● Activity: Lines to return, exactly: from the line with "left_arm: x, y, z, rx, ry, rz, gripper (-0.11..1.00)" to the line with "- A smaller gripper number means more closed" in the entries below, both included.

● Information provided:
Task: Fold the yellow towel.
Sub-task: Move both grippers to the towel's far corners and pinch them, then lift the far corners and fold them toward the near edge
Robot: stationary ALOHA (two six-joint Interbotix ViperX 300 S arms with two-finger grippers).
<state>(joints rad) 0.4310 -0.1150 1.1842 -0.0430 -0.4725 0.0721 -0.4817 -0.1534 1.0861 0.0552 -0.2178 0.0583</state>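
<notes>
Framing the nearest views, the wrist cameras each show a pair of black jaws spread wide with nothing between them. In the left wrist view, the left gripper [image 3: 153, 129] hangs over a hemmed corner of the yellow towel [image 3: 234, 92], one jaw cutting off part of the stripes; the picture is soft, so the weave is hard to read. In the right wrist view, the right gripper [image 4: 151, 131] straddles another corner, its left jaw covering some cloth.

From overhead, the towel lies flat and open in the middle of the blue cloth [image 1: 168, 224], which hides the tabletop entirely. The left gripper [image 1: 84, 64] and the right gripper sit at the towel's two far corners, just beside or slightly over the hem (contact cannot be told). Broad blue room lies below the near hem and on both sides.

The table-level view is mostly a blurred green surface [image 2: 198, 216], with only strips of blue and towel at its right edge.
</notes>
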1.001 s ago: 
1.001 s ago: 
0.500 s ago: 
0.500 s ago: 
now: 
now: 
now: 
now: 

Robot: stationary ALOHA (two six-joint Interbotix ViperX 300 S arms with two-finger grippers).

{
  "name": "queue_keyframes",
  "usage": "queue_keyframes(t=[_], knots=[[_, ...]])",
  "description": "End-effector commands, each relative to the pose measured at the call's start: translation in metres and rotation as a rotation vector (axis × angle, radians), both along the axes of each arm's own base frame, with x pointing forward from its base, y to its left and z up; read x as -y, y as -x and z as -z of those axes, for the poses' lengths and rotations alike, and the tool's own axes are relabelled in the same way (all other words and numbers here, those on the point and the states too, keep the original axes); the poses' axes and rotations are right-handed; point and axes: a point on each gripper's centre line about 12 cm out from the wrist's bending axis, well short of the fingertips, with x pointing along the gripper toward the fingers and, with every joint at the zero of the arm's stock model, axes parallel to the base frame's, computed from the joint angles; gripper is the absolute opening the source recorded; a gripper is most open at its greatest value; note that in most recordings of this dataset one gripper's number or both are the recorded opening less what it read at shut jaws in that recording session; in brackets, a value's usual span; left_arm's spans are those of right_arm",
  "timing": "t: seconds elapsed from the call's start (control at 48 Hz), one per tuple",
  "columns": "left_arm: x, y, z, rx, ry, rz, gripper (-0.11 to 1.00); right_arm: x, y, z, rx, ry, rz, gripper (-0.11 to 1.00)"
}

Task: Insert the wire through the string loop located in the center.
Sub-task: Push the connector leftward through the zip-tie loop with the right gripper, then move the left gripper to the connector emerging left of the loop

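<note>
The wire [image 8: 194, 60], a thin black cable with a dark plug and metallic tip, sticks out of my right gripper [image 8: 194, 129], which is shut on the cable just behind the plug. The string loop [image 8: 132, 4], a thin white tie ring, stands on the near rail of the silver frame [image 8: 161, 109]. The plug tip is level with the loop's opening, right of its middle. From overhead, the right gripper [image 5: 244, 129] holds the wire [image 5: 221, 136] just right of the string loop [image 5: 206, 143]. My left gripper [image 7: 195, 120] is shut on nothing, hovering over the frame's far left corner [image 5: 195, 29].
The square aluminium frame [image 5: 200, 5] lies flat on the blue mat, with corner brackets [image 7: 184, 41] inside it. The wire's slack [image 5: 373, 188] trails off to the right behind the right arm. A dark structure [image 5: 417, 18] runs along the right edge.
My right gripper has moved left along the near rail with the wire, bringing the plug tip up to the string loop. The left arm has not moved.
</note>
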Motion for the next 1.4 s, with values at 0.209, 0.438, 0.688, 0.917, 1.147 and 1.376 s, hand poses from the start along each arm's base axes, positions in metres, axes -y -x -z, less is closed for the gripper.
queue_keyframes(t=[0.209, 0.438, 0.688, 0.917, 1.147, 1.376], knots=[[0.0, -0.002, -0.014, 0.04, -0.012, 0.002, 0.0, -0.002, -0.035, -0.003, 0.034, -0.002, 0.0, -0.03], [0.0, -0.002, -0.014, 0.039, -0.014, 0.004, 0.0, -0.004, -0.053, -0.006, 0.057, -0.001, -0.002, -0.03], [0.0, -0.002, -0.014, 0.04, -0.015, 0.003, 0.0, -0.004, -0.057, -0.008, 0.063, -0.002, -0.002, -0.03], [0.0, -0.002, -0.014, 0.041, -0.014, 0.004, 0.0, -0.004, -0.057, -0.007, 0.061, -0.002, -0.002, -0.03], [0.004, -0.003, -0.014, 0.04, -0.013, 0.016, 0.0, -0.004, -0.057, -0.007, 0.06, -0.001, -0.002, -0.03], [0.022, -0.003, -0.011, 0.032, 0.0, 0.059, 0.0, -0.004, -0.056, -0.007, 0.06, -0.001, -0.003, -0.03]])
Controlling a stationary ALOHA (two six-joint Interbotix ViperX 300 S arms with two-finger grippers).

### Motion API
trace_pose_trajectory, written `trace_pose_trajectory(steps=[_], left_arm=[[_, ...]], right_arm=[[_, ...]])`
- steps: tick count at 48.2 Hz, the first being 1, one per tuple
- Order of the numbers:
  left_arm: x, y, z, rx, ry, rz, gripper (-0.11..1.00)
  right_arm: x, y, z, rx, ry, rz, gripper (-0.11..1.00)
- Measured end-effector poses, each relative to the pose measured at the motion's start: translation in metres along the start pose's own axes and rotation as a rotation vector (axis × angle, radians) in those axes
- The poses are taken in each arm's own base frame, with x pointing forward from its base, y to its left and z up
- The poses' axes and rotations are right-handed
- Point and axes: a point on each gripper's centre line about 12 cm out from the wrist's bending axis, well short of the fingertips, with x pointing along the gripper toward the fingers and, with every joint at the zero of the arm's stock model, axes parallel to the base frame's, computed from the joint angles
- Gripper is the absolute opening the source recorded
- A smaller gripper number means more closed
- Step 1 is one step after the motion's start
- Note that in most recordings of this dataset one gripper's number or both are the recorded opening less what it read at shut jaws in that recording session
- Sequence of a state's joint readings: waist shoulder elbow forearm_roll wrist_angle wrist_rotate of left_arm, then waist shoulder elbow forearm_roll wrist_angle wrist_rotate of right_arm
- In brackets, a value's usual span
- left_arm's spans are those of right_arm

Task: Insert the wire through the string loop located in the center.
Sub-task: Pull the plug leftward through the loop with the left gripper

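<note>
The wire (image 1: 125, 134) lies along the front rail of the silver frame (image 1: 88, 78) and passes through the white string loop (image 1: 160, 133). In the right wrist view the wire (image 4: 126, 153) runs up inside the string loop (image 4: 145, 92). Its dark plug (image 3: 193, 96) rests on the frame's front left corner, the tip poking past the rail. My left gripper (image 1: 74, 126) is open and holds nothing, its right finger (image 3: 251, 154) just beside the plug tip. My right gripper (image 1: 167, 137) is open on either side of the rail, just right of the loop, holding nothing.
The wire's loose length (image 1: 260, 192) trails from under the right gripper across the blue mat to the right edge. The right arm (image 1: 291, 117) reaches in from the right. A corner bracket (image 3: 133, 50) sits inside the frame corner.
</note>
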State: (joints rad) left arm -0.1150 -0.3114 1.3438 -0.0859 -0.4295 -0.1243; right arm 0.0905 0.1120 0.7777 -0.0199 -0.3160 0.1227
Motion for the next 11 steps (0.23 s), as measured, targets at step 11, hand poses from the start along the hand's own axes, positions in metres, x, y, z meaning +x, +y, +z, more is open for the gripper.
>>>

● Output:
  left_arm: x, y, z, rx, ry, rz, gripper (-0.11..1.00)
  right_arm: x, y, z, rx, ry, rz, gripper (-0.11..1.00)
- Measured end-effector poses, each relative to the pose measured at the motion's start: translation in metres along the start pose's own axes and rotation as a rotation vector (axis × angle, radians) in those axes
- The poses are taken in each arm's own base frame, with x pointing forward from its base, y to its left and z up
- The poses' axes and rotations are right-handed
- Point and axes: a point on each gripper's centre line about 12 cm out from the wrist's bending axis, well short of the fingertips, with x pointing along the gripper toward the fingers and, with every joint at the zero of the arm's stock model, axes parallel to the base frame's, computed from the joint angles
- Gripper is the absolute opening the source recorded
- A smaller gripper number means more closed

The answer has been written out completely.